Getting the balance right is important. Increasing gender equality and the participation of women in the workforce generates benefits for women, for business and for Australia’s economy.

It’s for this reason that we support recent steps taken to improve gender reporting requirements under the Workplace Gender Equality Act.  The changes reflect the need for the collection processes to be manageable, provide the information organisations need to track their progress and retaining the integrity and transparency of the reporting system.

Male Champions of Change, a coalition of 25 male organisational leaders, showed the impact of transparent reporting in their 2014 progress report. The report sets out their organisations’ progress against defined benchmarks. It means everyone can see how these employers stack-up against others in their industry.

Why is this important?

We’ve seen that rigorous data collection, analysis and measurement is key to increasing women’s workforce participation and driving change.
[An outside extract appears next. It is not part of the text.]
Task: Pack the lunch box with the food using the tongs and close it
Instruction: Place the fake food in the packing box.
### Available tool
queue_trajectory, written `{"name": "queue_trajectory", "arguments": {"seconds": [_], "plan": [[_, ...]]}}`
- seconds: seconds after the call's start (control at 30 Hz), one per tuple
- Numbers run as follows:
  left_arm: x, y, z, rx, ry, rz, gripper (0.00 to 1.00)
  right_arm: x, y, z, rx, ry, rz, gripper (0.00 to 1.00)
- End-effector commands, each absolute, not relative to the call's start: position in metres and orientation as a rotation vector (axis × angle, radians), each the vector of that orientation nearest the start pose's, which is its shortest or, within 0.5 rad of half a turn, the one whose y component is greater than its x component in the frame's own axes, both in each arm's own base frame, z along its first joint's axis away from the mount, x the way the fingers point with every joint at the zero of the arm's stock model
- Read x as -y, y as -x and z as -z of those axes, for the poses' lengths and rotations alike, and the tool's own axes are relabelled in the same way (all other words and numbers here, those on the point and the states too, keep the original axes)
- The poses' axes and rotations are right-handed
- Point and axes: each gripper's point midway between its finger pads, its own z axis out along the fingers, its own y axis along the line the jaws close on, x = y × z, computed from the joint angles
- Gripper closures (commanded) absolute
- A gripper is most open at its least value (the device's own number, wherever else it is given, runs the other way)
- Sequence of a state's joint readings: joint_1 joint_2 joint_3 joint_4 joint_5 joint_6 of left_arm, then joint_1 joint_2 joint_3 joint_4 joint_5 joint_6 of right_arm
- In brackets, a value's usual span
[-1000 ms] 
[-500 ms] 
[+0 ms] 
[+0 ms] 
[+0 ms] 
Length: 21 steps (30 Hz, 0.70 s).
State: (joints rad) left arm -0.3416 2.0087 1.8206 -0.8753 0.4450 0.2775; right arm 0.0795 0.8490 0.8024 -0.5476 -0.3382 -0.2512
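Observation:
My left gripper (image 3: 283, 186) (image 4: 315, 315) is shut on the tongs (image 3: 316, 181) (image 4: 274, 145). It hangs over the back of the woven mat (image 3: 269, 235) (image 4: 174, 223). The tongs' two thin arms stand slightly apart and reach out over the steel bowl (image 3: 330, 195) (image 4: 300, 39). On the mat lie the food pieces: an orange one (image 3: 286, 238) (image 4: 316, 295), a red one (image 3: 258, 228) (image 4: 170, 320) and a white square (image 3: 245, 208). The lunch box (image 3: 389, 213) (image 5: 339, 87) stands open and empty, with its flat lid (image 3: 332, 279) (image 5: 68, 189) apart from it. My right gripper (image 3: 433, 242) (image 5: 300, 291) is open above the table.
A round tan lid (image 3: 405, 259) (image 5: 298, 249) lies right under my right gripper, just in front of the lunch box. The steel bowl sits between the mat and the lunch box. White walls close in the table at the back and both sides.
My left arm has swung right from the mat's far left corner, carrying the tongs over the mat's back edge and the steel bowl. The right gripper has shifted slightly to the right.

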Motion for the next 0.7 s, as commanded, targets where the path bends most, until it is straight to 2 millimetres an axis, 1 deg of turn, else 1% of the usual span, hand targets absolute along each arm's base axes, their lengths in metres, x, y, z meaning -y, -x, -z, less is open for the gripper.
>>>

Not only that, transparency plays an important role in motivating organisations to take action. It creates momentum for change. 

In 2014, Australia lead the G20 summit where member countries committed to the goal of reducing the gap in participation rates between men and women by 25 per cent by 2025  - recognising that this will significantly increase global economic growth, and reduce poverty and inequality. A key aspect of making this possible is strong, transparent gender reporting.

The Business Council of Australia’s research report, ‘Increasing the number of women in senior executive positions’, outlined the importance of improving gender diversity outcomes in terms of fairness and improved performance of businesses.

The report highlighted the reality that progress on gender diversity is best enabled by organisations having tailored, well designed, measured and monitored gender diversity strategies, driven by the board, chief executive and senior management team. It also helps for organisations to understand where they sit in relation to others in their sector, and to identify and share good practice.

Good data empowers organisations by allowing them to identify where the gaps are and target their measures.  For example, by focusing reporting related to paid parental leave on the proportion of employees ceasing work during or at the end of parental leave, organisations can better understand how to reduce discrimination at these junctures. 

Capturing data on the proportion of people who return to work after taking parental leave is also useful for national policy makers who need to understand the organisational context in which our national paid parental leave and early childhood education and care systems operate.

The new reporting regime takes us a step closer to advancing gender equality so that women and men can thrive equally in the workplaces of Australia.